Friday, March 13, 2009

What the media won't say about the stock market losses

Just days before the new president took office, the Dow Jones Industrial Average was above the 9,000 point mark.

As I sit here on a Saturday night penning this community newspaper column, I realize that during the last two months the Dow has dropped steadily to about 6,600 -- its lowest level in more than a decade. Nervous experts and investors are now questioning when the decline will hit bottom.

Yet for all the media coverage of the Dow’s dropping like a rock, scant attention has been paid to the most probable reason for the market’s perilous decline -- a lack of faith in the new president’s economic policies. This president holds a much different view of private property and personal wealth than other presidents throughout our history. To him, government should take private property and personal wealth through a more aggressive tax system in order to distribute private property wherever government wants it handed-out.

I probably don’t have to tell you that, to a large extent, the state of the market reflects the public’s confidence in government and in government’s stabs at managing economic growth. Investors -- the people who produce prosperity and create jobs -- must have faith in government’s involvement. If they don’t, if they begin to believe that government is consuming our nation’s prosperity rather than promoting it, they bail out of the investment markets faster than the government bailing out delinquent mortgages.

Investors and the American consumer are wary of the massive shift of resources from the private sector to the government sector. An economic agenda that taxes and punishes businesses and an economic “stimulus” package that’s heavy on government spending and light on tax cuts to stimulate our economy have served to seriously undermine the investment markets by creating major uncertainty and pessimism.

The seemingly bottomless bailouts, the trillion-dollar “stimulus” spending bill and the new president‘s multi-trillion dollar budget plans are hindering, not helping, our economy’s revival.

We are a resilient country and our spirit is strong. We will rebound as we always have. But I worry that this president’s policies -- rightly viewed as hostile to the capital markets -- threaten what would otherwise be a normal cycle of economic recovery. I hope I am proven wrong.

Perhaps the president’s reaction to the market’s depressing descent is instructive. In the wake of the Dow’s steady nosedive, the new president sought to downplay its importance. But that ignores an important reality: For our economy to truly rebuild itself, people must have confidence. And part of what this country needs is a healthy Dow Jones Industrial Average, always considered a crucial economic barometer.

The last president to truly pull America up from a steady decline, Ronald Reagan, knew he must inspire our confidence that better days lie ahead. But Reagan’s policies also honored the ideals of our Founding Fathers, who believed that a government that’s limited best enables its citizens to succeed.

From the earliest days of our nation’s experiment in self-rule, the Founding Fathers envisioned a government that performed only those functions that individuals couldn’t -- and then got out of the way to allow the most industrious, ingenious and enterprising people in the world to build an ever-improving nation rich in freedom, opportunity and success.
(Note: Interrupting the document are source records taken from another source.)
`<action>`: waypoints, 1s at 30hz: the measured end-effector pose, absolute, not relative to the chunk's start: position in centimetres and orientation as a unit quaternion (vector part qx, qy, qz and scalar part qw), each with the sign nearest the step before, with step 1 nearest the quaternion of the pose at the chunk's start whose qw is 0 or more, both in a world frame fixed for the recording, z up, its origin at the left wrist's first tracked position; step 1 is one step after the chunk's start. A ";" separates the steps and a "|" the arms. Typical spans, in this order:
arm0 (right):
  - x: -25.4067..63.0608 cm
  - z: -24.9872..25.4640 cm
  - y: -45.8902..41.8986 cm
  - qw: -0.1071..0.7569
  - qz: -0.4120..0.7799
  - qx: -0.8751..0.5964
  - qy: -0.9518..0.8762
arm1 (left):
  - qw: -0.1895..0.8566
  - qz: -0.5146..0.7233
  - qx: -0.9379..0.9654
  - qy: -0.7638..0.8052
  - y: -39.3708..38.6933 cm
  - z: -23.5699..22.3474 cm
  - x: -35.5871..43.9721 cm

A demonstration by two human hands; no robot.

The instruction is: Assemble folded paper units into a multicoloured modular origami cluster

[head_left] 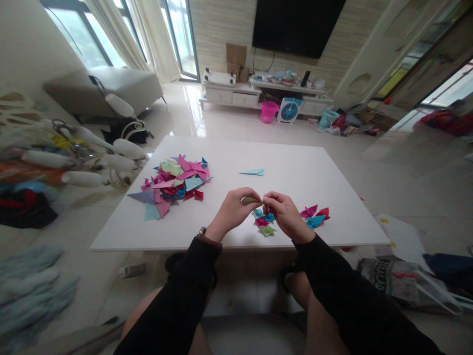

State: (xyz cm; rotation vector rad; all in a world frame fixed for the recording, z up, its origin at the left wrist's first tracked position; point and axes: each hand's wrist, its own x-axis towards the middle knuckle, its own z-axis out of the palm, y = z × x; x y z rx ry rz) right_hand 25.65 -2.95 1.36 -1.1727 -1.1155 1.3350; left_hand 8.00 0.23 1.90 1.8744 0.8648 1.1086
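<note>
My left hand (236,207) pinches a small olive-green folded paper piece (250,200) above the white table (229,153). Fingertips of my right hand (284,212) are closed on the pointed right end of the same piece. Partly hidden under my hands lies a small group of folded papers (266,230) in green, pink and blue. To the right of my right hand is another cluster of folded papers (316,218), magenta, red and blue. Beyond my hands, a light blue folded paper dart (254,172) lies by itself.
A large heap of coloured folded papers (181,180) covers the table's left side. A lamp with several white shades (123,148) stands close to the left edge. Across the floor are a pink basket (269,112), a blue fan (289,109) and a low white cabinet (229,94).
</note>
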 end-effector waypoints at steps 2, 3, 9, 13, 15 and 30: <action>25.6 1.3 -3.0 0.497 0.555 -0.485 -0.459 | 0.388 0.434 0.739 0.341 0.2 1.9 8.0; 25.5 1.2 -3.0 0.496 0.554 -0.486 -0.459 | 0.387 0.433 0.739 0.342 0.2 1.9 8.0; 25.2 1.4 -2.9 0.515 0.558 -0.478 -0.441 | 0.392 0.427 0.737 0.347 0.3 1.9 7.9; 25.7 1.8 -2.9 0.541 0.521 -0.481 -0.452 | 0.395 0.429 0.731 0.356 0.2 2.0 7.8; 26.0 2.2 -3.1 0.534 0.506 -0.482 -0.477 | 0.398 0.430 0.728 0.356 0.2 2.1 7.8; 25.9 2.8 -3.4 0.473 0.444 -0.509 -0.566 | 0.404 0.420 0.738 0.341 0.3 1.7 7.8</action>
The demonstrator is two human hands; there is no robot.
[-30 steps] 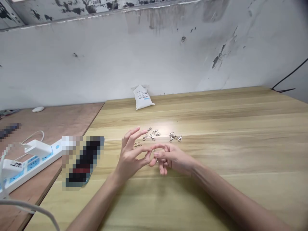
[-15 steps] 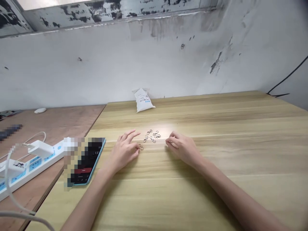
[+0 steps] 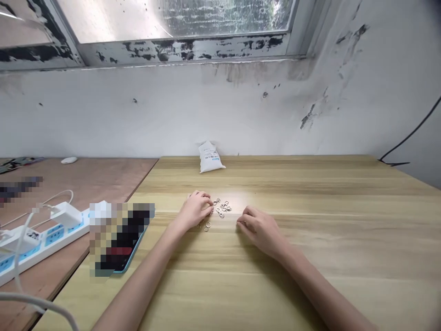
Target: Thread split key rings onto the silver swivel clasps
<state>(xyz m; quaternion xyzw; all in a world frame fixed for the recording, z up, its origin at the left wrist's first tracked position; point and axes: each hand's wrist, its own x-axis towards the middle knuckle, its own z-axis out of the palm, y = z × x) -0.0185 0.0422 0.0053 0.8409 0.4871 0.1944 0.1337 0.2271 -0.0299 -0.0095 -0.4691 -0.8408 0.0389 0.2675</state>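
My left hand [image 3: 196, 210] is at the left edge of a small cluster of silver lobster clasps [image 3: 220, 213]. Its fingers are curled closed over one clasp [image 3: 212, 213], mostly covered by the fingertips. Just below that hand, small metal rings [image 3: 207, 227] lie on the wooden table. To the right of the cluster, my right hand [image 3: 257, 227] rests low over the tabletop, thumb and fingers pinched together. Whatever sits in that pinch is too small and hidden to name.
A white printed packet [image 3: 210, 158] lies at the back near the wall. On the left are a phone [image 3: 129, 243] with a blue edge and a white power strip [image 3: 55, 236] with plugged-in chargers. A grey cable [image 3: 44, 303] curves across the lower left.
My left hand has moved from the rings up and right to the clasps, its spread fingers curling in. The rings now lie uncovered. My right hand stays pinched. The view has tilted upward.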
What we’re seeing in Washington today strays far from our founders’ brilliant and spectacular vision.

3 comments:

Unknown said...

Here it is, this is the problem with most politicians, and sadly most Republican politicians - they all have money. Protect the capital market? When does the average citizen get protection from the capital market?

You're right, Obama is very different from every president thus-far, he supports the small guy first. Reagan didn't do that...

Republican's like to tout the capital market and the 'old school' self rule of our market while calling fourth the ghosts of our fore-fathers, things have changed significantly since then - markets have been de-regulated and manufacturing has gone almost totally overseas. It's just not the same...

Anonymous said...

Gene, capitalism isn't about entitlement, it's about opportunity. The small guy shouldn't get financial help at the expense of other people, that's what you mean when you say Obama supports the small guy first? He isn't going to personally do it himself. The free market should be left alone, it should stay private, let's not upset the natural balance of a great thing.

The ComGen is absolutely right, what good does it do for investors, when the President keeps spewing out pessimism, when he keeps bad mouthing Wall Street? If only the President could inspire investors, like he inspired so many people to vote for him back in November and earlier primaries.

Unknown said...

I'm not talking about a financial hand-out to folks just because they are 'the small guy' i'm talking about leveling the playing field so they can compete. That would truly bring some 'opportunity'.

You know the old saying "pull yourself up by your bootstraps"? Well how do you do that when you don't have any boots?